INSTRUCTION: To withhold authority to vote for any nominee(s), write that
             nominee's name in the space provited below.

             --------------------------------------------------------------

2. Proposal to Approve the Company's Amended and Restated 1996 Stock Option
   Plan.

   [ ] FOR     [ ] AGAINST     [ ] ABSTAIN

3. Upon such other matters as may properly come before such Annual Meeting or
   any adjournments or postponements thereof. In their direction, the proxies
   are authorized to vote in their discretion upon such other business as may
   properly come before the Annual Meeting and any adjournments or postponements
   thereof.

THIS PROXY, WHEN PROPERLY EXECUTED, WILL BE VOTED IN THE MANNER DIRECTED HEREIN
BY THE UNDERSIGNED STOCKHOLDER. IF NO DIRECTION IS MADE, THIS PROXY WILL BE
VOTED "FOR" THE ELECTION OF ALL DIRECTOR NOMINEES IN PROPOSAL 1 ABOVE AND "FOR"
APPROVAL OF PROPOSAL 2.

         The undersigned hereby acknowledges receipt of (1) the Notice of Annual
Meeting and Proxy Statement for the 1999 Annual Meeting and (2) the Company's
1998 Annual Report to Stockholders.

PLEASE MARK, SIGN, DATE AND MAIL THIS PROXY PROMPTLY USING THE ENVELOPE
PROVIDED. NO POSTAGE NECESSARY IF MAILED IN THE UNITED STATES.

(Signature)                      (Signature if held jointly)
           ----------------------                           --------------------

Dated:                        1999
      ------------------------

IMPORTANT: Please sign exactly as your name appears hereon and mail it promptly
           even though you now plan to attend the meeting.
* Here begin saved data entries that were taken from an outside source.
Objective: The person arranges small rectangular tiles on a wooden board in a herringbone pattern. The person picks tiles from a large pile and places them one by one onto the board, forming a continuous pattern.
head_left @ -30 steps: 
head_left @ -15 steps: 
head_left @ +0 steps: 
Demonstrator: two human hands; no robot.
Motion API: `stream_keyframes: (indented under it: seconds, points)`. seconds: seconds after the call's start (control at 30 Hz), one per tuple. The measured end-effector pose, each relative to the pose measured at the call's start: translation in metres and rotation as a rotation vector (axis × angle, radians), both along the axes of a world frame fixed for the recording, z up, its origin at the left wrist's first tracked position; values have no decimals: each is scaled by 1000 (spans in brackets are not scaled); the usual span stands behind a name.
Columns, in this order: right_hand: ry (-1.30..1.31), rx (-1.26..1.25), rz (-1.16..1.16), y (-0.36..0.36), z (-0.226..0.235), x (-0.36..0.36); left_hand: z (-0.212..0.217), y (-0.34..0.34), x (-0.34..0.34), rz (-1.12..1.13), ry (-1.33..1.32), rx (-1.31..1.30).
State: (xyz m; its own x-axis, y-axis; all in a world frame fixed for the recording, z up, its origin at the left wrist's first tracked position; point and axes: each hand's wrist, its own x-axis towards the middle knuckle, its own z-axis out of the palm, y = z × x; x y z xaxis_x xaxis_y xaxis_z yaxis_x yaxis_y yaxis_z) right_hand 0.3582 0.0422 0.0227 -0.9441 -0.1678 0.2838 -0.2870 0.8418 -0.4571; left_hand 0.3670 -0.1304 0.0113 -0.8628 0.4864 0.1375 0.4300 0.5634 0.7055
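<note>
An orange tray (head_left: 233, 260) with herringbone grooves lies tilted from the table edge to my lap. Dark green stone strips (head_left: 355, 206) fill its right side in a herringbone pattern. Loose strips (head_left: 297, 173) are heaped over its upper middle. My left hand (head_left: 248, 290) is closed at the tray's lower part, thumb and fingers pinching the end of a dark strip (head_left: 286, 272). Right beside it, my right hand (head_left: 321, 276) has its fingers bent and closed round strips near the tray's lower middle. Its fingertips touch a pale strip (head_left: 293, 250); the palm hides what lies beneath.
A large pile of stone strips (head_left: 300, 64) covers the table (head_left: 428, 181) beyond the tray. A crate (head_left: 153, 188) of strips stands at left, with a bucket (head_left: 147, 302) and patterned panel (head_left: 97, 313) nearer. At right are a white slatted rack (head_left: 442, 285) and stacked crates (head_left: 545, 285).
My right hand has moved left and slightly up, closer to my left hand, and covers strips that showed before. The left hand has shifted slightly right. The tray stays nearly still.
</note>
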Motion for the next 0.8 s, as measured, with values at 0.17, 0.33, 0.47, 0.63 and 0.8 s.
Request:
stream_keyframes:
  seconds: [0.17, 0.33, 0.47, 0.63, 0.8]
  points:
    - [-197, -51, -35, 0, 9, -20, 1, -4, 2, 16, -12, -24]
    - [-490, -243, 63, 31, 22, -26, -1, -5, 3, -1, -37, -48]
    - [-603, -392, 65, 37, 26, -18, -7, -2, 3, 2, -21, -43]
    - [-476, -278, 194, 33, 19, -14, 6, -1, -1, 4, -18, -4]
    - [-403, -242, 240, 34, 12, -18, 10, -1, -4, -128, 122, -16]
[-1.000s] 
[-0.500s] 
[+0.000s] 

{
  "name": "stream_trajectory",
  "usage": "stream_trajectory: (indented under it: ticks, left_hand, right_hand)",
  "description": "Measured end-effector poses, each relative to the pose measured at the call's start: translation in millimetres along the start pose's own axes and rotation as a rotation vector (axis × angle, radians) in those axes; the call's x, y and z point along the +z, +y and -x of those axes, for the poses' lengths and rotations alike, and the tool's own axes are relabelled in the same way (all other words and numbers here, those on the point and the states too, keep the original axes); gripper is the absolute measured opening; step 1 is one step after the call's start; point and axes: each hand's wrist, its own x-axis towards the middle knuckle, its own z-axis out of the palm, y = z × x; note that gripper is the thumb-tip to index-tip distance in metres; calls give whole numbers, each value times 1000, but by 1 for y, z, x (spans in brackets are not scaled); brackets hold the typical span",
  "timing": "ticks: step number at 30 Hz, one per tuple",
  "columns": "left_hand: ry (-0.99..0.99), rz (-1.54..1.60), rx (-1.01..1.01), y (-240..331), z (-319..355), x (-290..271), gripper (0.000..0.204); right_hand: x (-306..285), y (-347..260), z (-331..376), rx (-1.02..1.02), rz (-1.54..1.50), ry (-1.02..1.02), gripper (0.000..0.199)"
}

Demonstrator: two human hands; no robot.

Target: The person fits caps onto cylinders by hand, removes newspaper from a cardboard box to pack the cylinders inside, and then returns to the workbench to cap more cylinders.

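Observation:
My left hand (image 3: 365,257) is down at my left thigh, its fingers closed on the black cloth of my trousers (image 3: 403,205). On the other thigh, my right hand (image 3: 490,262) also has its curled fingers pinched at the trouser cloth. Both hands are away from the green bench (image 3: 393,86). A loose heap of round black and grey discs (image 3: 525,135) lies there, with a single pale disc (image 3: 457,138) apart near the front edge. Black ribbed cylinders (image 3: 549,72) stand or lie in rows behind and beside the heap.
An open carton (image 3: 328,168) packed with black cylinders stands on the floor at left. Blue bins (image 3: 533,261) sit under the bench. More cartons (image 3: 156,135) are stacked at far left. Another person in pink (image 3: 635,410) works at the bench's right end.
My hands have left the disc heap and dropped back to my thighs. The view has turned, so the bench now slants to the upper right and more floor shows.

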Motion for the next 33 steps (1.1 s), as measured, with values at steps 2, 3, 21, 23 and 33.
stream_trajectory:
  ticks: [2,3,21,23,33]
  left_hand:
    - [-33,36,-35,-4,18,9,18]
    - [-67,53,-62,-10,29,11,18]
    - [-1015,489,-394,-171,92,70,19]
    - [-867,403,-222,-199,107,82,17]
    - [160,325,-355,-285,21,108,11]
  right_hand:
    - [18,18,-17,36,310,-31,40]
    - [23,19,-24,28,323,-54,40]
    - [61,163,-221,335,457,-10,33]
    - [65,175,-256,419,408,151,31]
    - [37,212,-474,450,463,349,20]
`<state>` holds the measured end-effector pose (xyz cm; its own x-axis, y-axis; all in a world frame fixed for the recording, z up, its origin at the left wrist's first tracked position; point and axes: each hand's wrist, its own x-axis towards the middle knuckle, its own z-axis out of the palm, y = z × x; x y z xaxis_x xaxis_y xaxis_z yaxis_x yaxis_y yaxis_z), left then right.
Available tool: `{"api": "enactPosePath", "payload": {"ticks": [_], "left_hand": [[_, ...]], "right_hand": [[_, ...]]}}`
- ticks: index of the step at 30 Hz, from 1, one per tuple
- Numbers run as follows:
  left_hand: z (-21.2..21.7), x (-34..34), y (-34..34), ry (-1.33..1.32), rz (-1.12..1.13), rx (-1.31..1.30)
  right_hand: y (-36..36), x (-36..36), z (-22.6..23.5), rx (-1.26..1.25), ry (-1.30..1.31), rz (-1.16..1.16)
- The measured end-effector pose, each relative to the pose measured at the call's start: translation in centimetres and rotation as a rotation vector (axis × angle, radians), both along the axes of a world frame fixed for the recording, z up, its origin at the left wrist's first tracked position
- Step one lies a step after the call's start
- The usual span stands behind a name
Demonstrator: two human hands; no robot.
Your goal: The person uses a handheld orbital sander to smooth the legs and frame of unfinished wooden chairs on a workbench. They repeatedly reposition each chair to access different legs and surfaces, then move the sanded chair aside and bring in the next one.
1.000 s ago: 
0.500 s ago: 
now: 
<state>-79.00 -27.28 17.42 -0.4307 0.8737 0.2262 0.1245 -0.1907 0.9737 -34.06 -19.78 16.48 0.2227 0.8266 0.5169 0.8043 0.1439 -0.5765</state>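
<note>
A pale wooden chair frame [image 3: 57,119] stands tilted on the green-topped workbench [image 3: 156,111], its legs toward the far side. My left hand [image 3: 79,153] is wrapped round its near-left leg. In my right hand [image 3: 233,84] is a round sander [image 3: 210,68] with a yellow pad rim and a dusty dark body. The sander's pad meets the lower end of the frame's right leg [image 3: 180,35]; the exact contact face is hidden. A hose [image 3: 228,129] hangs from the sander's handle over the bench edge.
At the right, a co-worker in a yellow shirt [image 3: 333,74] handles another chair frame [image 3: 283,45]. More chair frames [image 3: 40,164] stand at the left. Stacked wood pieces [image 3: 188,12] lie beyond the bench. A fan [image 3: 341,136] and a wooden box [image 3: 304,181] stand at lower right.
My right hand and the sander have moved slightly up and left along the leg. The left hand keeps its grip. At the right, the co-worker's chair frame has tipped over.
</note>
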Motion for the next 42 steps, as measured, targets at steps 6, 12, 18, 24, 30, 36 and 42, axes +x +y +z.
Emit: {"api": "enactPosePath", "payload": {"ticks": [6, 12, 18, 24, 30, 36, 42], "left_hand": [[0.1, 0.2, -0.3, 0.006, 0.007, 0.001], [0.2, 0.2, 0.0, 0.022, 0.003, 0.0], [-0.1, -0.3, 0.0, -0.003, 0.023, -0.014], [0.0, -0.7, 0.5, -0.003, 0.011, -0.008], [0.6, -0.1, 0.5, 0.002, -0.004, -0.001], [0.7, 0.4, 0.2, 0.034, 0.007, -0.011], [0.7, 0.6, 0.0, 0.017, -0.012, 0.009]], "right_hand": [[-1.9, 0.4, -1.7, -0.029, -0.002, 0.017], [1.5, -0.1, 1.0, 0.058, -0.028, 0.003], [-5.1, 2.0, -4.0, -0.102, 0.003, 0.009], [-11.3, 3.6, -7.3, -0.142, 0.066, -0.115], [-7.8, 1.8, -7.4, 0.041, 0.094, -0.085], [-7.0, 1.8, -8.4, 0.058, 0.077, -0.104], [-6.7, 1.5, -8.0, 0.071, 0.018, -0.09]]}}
When signing as
           attorney, executor, administrator, trustee or guardian, please give
           full title as such. When shares are held by joint tenants, both
           should sign. If a corporation, please sign in full corporate name by
           president or other authorized officer. If a partnership, please sign
           in partnership name by authorized person.